In a clear sign that HMRC is ramping up its Covid fraud defence, they have said that they will recover wrongly claimed Covid support payments and will target those that see insolvency as a way of avoiding tax due on Covid support payments. They’ve achieved this by making directors have a ‘joint and several liability’.

HMRC said: “We will pursue all individuals for the amount owed, taking debt recovery action, if necessary, against whichever of them has sufficient assets to pay. It does not matter who pays or how much each individual pays as long as the amount is paid in full”.

Other Covid Fraud

Furlough is not the only Covid support which has been exploited by criminals. The scale of Bounce Back Loan fraud has been significant, with official estimates putting the total in the billions. When HMRC chief executive Jim Harra appeared in front of the Public Accounts Committee in September last year, he confirmed that up to £3.5bn in deliberate fraud or error could have been paid out through the furlough scheme alone.

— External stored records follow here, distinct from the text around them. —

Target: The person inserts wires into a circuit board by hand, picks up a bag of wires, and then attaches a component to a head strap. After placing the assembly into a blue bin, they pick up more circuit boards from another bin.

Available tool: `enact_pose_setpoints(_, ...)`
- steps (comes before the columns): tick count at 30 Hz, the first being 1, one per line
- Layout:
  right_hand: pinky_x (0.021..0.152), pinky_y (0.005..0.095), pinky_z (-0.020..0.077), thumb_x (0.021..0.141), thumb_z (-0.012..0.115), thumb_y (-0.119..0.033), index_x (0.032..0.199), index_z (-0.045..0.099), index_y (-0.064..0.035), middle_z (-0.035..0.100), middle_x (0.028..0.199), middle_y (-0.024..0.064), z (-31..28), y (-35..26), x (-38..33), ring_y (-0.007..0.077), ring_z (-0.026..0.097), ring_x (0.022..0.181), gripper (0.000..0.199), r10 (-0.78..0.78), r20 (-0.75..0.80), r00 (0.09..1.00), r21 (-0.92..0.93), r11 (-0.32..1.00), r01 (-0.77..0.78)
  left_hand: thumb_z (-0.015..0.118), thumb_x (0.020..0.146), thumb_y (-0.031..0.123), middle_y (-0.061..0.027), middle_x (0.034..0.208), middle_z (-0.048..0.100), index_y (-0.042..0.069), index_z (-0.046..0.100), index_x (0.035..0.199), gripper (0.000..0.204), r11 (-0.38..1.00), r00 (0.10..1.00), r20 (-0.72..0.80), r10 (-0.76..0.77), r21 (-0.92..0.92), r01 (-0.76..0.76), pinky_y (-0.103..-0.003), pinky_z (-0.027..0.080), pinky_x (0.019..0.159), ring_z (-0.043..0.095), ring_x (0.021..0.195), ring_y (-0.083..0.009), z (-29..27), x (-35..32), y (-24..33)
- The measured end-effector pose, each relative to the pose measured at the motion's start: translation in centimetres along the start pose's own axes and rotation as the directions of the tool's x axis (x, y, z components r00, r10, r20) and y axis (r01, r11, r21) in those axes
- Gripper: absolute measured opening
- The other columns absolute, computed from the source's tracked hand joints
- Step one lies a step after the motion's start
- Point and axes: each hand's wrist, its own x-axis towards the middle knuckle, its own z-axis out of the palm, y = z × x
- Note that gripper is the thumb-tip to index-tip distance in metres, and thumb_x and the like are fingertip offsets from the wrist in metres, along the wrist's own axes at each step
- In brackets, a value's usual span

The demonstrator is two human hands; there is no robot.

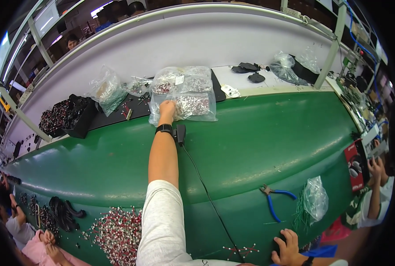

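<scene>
My left hand (pixel 167 111) stretches to the far side of the table, its fingers closed at the near left edge of a clear plastic bag (pixel 196 98). That bag holds smaller packs of red, white and silvery small parts. On the left wrist sit a black strap and a small black box with a cable (pixel 202 177) running back toward me. At the lower right my right hand (pixel 288 248) rests by the near table edge, fingers spread, with nothing visible in it. Beyond it lie blue-handled cutting pliers (pixel 275 199) and a clear bag (pixel 316 200) beside thin green strands.
A heap of small red and silvery parts (pixel 117 235) lies near left, beside black coiled cables (pixel 64 214). Black bins (pixel 80 117) of dark parts stand far left. A green belt (pixel 259 142) crosses the middle. Co-workers' hands (pixel 50 248) show at both sides.
</scene>
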Motion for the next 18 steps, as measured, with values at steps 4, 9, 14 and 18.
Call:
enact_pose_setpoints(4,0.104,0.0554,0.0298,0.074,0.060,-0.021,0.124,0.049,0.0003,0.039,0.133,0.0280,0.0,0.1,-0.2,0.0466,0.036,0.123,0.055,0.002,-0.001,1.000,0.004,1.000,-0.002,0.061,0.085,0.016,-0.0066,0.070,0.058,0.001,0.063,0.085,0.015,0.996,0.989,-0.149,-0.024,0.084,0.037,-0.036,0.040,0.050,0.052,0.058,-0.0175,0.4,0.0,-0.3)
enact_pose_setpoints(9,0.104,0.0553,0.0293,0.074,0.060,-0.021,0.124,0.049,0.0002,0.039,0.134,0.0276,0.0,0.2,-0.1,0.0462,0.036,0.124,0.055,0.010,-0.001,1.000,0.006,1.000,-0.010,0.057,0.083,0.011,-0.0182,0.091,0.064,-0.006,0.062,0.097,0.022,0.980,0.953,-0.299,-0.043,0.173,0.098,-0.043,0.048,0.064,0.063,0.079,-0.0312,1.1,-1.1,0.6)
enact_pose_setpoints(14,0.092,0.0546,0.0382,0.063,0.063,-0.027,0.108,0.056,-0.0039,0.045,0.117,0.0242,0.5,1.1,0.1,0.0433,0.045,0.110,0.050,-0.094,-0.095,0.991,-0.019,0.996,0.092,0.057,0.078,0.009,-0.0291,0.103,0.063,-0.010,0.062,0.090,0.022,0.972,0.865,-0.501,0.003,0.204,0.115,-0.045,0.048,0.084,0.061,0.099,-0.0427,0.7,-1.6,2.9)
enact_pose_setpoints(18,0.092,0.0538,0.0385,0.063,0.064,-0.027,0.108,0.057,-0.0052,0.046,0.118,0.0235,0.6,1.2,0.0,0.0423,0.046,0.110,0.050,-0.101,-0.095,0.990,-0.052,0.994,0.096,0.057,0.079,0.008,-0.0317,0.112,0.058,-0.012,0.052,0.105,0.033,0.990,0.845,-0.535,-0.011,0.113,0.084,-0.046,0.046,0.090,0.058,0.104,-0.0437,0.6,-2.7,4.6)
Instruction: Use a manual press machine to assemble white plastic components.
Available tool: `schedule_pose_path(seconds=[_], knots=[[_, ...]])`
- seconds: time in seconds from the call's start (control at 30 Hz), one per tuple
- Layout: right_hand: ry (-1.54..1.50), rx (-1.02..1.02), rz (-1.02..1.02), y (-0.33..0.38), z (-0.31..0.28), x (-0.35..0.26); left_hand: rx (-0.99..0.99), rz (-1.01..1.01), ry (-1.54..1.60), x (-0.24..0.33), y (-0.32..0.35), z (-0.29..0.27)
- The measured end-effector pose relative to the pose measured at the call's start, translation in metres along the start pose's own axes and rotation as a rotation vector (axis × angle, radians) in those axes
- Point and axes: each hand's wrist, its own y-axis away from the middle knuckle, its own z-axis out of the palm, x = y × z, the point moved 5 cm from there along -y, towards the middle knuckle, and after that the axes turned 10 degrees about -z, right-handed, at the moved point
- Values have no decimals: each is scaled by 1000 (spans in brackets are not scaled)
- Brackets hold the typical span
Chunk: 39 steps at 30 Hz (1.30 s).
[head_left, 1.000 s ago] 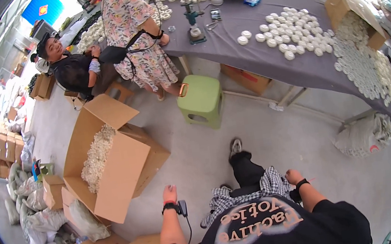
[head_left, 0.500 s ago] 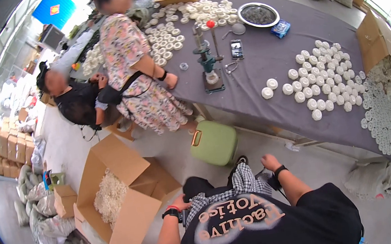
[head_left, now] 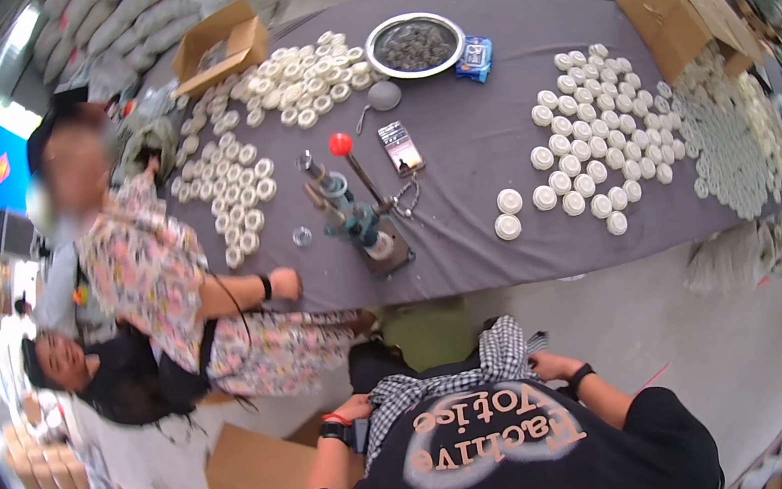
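Note:
At my waist a black-and-white checked cloth (head_left: 503,352) is knotted over my black shirt. My left hand (head_left: 355,408) is closed at the cloth's left side, its fingertips partly hidden. At the right side my right hand (head_left: 553,365) has its fingers curled against the cloth. Ahead, near the table's edge, stands a green hand press (head_left: 357,221) with a red-knobbed lever. A phone (head_left: 401,148) lies beyond it, beside a small chain (head_left: 407,200). To the right spread many white round caps (head_left: 596,128). Neither hand touches the table.
A green stool (head_left: 424,333) stands between me and the grey-covered table (head_left: 470,233). To the left a person in a floral dress (head_left: 162,269) stands close to the table; another person (head_left: 132,369) is behind. A cardboard box (head_left: 255,482) is low left. A metal bowl (head_left: 417,43) sits farther back.
My view has turned left-to-right toward the table, and I am nearer to it. My right hand has come in from beside the table edge to the cloth at my waist.

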Motion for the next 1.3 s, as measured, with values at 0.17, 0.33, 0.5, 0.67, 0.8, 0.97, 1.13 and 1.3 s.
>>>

But as the File on 4 report suggests, that number has since ballooned. Law firm BLM has recently revealed that from 1st April to 30th June 2021, there was an increase in HMRC investigations of potential misuse of SEISS, CJRS and the Eat Out To Help Out scheme of over 30%. Overall, coronavirus fraud is estimated to have cost the Treasury £6bn thusfar.

File on 4 reported that HMRC’s fraud hotline has received 30,000 calls, but that only 13 people have been arrested so far. Janet Alexander, the head of HMRC’s taxpayer protection taskforce, told File on 4: “We’ve blocked so far over £300m worth of claims going out to people where we suspect it’s under criminal attack.”

Accountant’s view

Despite Janet Alexander’s mealy-mouthed words, HMRC’s efforts thusfar have been totally inadequate and there is no doubt that their almost totally abandonment of normal checks before handing out shed loads of money, has cost this country billions, which we all will be paying for, for decades to come.